Филлипс покачал головой.
– В сложившихся обстоятельствах это было невозможно. Керси продолжала: «Это будет стоить две тысячи фунтов, доктор Филлипс». «Ну, – ответил я, – а вы знаете, где можно взять такие деньги?» Она сказала: «По-моему, я смогу их собрать. Может, вы поучаствуете?» Сказать, что я был ошарашен – значит, не сказать ничего. Заметьте, мне никогда не нравилась эта женщина, я считал, что она дурно влияла на Мюриель, однако никогда не казалась мне чрезвычайно опасной. Я спросил: «Вы можете назвать мне хоть одну причину, по которой я должен помогать вам в начале вашего дела?» Потому что стало совершенно ясно, что именно она имела в виду, и она сказала… – Филлипс замялся, и Крук закончил за него:
– Не надо продолжать. Эту песенку мне мама на ночь пела. У нее есть что-то, что вам, возможно, захочется купить. Так примерно, да?
Филлипс кивнул.
– Научивший людей письменности причинил больше бед, чем Гитлер, – пробормотал Крук. – Полагаю, там фигурировали письма…
– Господи, как они могли попасть к ней в руки – этого я не узнаю никогда.
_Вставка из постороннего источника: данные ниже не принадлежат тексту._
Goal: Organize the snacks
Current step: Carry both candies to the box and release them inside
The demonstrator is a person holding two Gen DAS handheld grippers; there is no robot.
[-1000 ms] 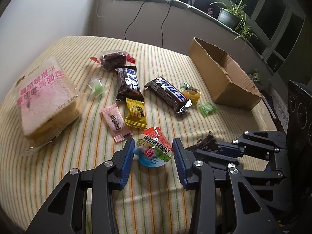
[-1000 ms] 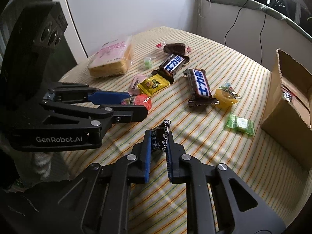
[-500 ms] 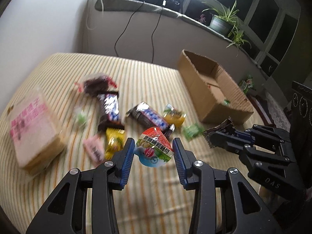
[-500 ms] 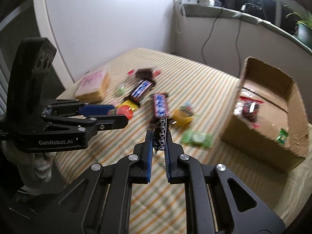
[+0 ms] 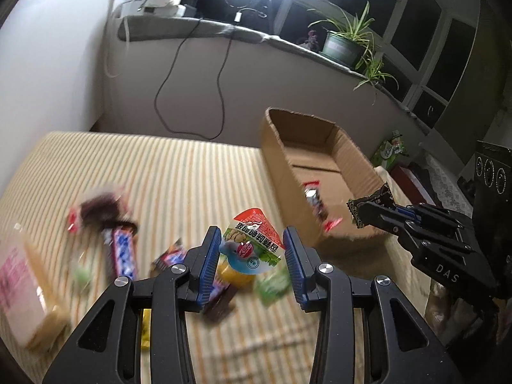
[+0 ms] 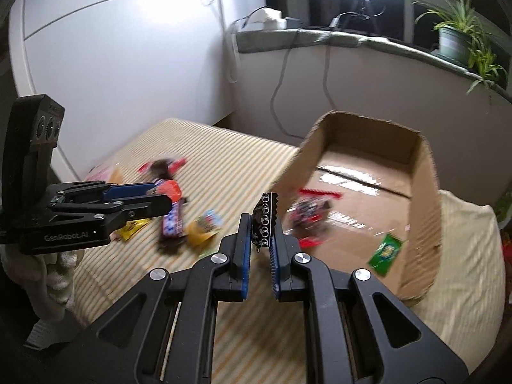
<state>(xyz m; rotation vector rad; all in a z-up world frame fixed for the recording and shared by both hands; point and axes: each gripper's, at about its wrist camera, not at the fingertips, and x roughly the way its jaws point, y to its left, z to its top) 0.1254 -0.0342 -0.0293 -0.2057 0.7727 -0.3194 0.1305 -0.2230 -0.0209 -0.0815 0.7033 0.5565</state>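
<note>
The left claw (image 5: 252,256) grips a small jelly cup with a red, green and white printed foil lid (image 5: 252,244), its blue pads pressed against the cup's sides. The right claw (image 6: 260,236) is clamped shut on a thin black sweet wrapper with a serrated edge and white ring marks (image 6: 265,217), which stands upright between its pads.

Just beyond and below the left claw, loose snacks lie blurred on the desk covered in a yellow striped cloth (image 5: 179,172): a blue-and-brown chocolate bar (image 5: 121,252), an orange sweet (image 5: 235,273) and a green sweet (image 5: 272,283). Further left sits a pink-labelled bag of sliced bread (image 5: 22,284).

Ahead and to the right of both claws stands an open brown cardboard box (image 6: 425,172) (already holding a red-ended dark snack (image 6: 307,214) and a green packet (image 6: 385,252)). Beyond it, a potted spider plant (image 5: 345,44) rests on the grey window ledge (image 5: 198,30).
</note>
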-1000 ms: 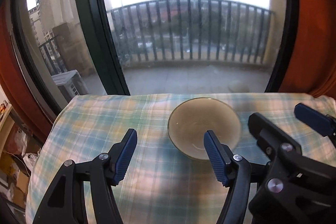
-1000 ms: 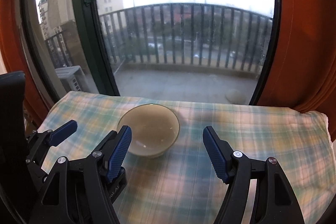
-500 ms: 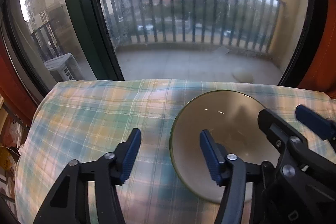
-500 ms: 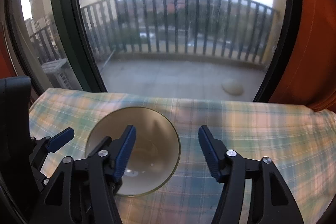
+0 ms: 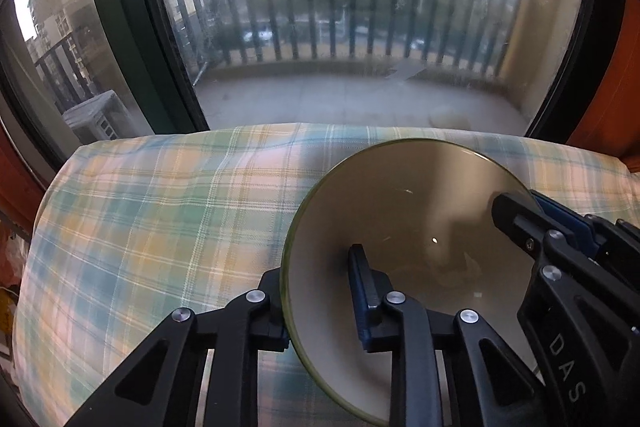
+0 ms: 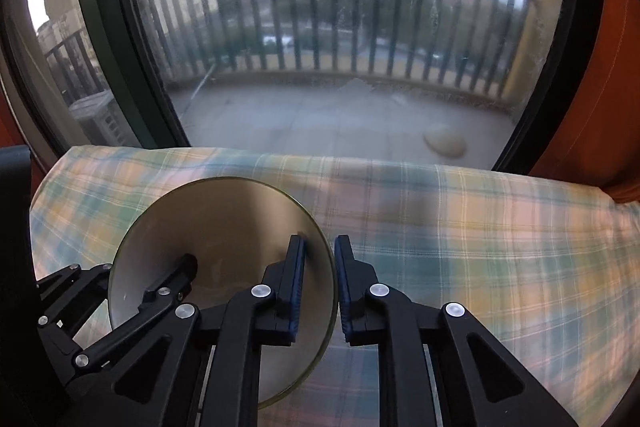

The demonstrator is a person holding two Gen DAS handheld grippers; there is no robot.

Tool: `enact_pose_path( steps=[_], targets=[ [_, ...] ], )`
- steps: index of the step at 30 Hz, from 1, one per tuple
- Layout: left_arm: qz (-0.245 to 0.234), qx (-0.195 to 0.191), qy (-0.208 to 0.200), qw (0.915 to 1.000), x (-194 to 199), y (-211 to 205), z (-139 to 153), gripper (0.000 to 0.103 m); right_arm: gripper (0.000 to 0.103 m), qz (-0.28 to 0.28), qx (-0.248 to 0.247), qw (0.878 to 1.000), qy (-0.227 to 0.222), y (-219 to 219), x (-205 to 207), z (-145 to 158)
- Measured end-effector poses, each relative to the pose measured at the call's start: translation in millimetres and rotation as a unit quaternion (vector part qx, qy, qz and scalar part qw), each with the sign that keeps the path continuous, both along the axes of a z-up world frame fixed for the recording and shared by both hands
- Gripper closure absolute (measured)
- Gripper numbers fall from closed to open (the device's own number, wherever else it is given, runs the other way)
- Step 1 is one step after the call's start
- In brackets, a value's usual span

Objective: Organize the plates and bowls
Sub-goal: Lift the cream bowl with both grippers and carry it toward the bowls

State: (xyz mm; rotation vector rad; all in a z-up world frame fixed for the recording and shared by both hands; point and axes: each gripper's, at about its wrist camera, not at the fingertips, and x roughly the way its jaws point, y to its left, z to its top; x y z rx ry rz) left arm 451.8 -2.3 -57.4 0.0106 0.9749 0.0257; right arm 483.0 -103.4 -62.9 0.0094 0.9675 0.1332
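Note:
A pale glass bowl (image 5: 420, 211) (image 6: 224, 227) with a greenish rim sits on the plaid cloth. In the left wrist view my left gripper (image 5: 316, 267) straddles the bowl's left rim, one finger inside and one outside; its jaws are closing and the pads press the wall. My right gripper (image 6: 320, 241) straddles the right rim the same way, its jaws closing, with the thin wall pinched between the blue pads. Each view also catches the other tool: the right gripper (image 5: 520, 203) at the bowl's far side, the left gripper (image 6: 132, 267) at lower left.
The plaid cloth (image 5: 160, 207) (image 6: 480, 227) covers a table that ends at a large window (image 5: 340, 27) with a dark green frame. Orange curtains (image 6: 600, 87) hang at both sides. Outside lies a balcony with a railing.
Both grippers came down and forward onto the bowl and went from wide open to pinching opposite sides of its rim. The bowl now looks much larger in both views.

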Motion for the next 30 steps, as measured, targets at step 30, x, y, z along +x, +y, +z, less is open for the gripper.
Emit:
enact_pose_path(
  steps=[30],
  targets=[
    [0.002, -0.024, -0.028, 0.9993, -56, 5, 57, 0.080, 0.084, 0.015, 0.000, 1.000, -0.017, -3, -51, 62]
  ],
)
Однако факт остается фактом, они существовали, и она предложила продать их за две тысячи фунтов первому же покупателю.
– А письма так дорого не стоили никому, кроме вас.
– Для меня они стоили все два миллиона.
Крук посмотрел в окно.
– А автором писем являлась… теперешняя миссис Филлипс? – предположил Крук.
Филлипс кивнул.
– Полагаю, вы настроены до всего докопаться. Ну, вы видите мое положение?
– Стрелять в сидящую птицу неспортивно, но искушение велико, – мрачно ответил Крук. – Итак, вы дали ей две тысячи? И на этом все кончилось?
– От нее не было никаких вестей, пока я не женился на мисс Шоу. Потом Керси написала, что ей приходится очень тяжело, возможно, оттого, что все видели, что она служила у меня в доме… Ну, вы знаете, как это бывает.